Clearly, there are distinct differences between bills that became law and those that were vetoed, but in this simple dichotmous split, the four bills that were vetoed are more like the other bills that also made it all the way through Congress than those that didn’t make it out at all.

In the figure below, I show the breakdown of bill fates within each of the 32 primary subject categories I reviewed above.

summarise(group_by(data, result, primary_subject), bill_count = n())  %>%
  ggplot(aes(fill = result, x = primary_subject, y = bill_count)) +
    geom_bar(stat = "identity", position = "fill") +
    coord_flip() +
    scale_fill_brewer(palette = "Spectral", guide = guide_legend(reverse = TRUE), name = "Result") +
    labs(y = "Percent of Bills within Subject Area",
         title = "Figure 7: Fates of Bills that Passed the House\nin the 112th - 115th Congresses",
         x = "") +
    theme(plot.title = element_text(hjust = 0.5))

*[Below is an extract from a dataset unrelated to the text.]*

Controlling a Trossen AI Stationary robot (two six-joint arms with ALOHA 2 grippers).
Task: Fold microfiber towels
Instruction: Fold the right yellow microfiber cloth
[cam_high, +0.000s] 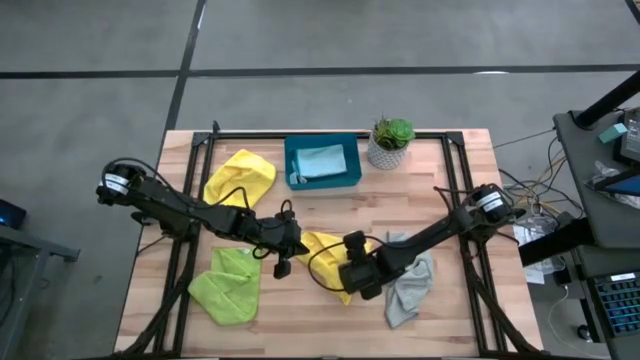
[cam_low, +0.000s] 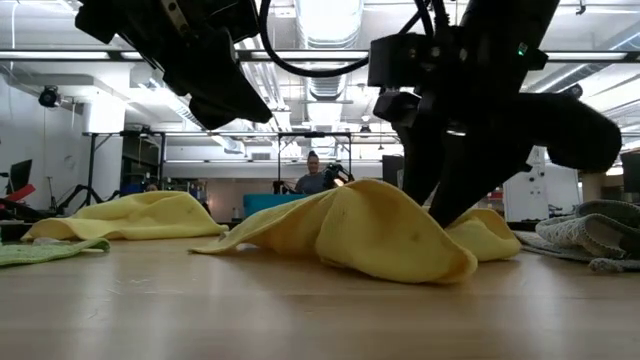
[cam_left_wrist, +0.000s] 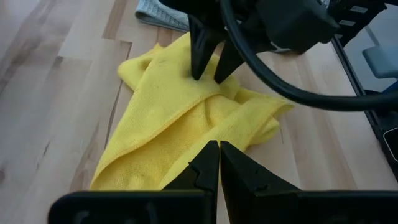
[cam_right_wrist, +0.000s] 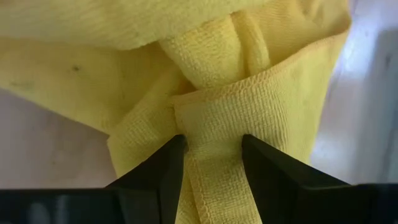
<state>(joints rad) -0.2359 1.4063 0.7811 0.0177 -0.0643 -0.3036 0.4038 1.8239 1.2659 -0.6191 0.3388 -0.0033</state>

write.csv(data, "C:/Users/johnr/OneDrive/Spring 2019/INLS 625/Project/R_Processed_Data.csv")

Analytics

With a firm understanding of the data, I could now turn to attempting predictions. For that, I turned to KNIME; I attempted to use both R and Weka at different points, but encountered more obstacles with both of those platforms’ machine learning tools than with KNIME’s.

k-Means Clustering

With the data I have, both supervised and unsupervised learning methods could yield interesting results. First, I undertook unsupervised learning, specifically clustering, as I had seen (as reviewed above) that there were certain groupings in the data that might form nice clusters. For that cluster analysis, I used k-Means clustering in KNIME. In order to prep the data for that algorithm, several steps had to be taken:

  • Completely non-informative columns (i.e. those with unique values for each instance) were dropped (but they can be re-joined here).
  • Three string columns were recoded to boolean columns:
    • sponsor_party => sponsor_democrat
    • sponsor_gender => sponsor_female
    • sponsor_leadership_role => sponsor_leadership
  • Almost perfectly collinear columns were dropped (determination based mostly on the correlation matrix above):
    • cosponsors_d, cosponsors_r, and cosponsors_i were dropped, leaving cosponsors
    • `bill_num_stopwords and bill_num_numerics were dropped, leaving bill_len and bill_num_usc_refs
  • Rows with missing values were dropped.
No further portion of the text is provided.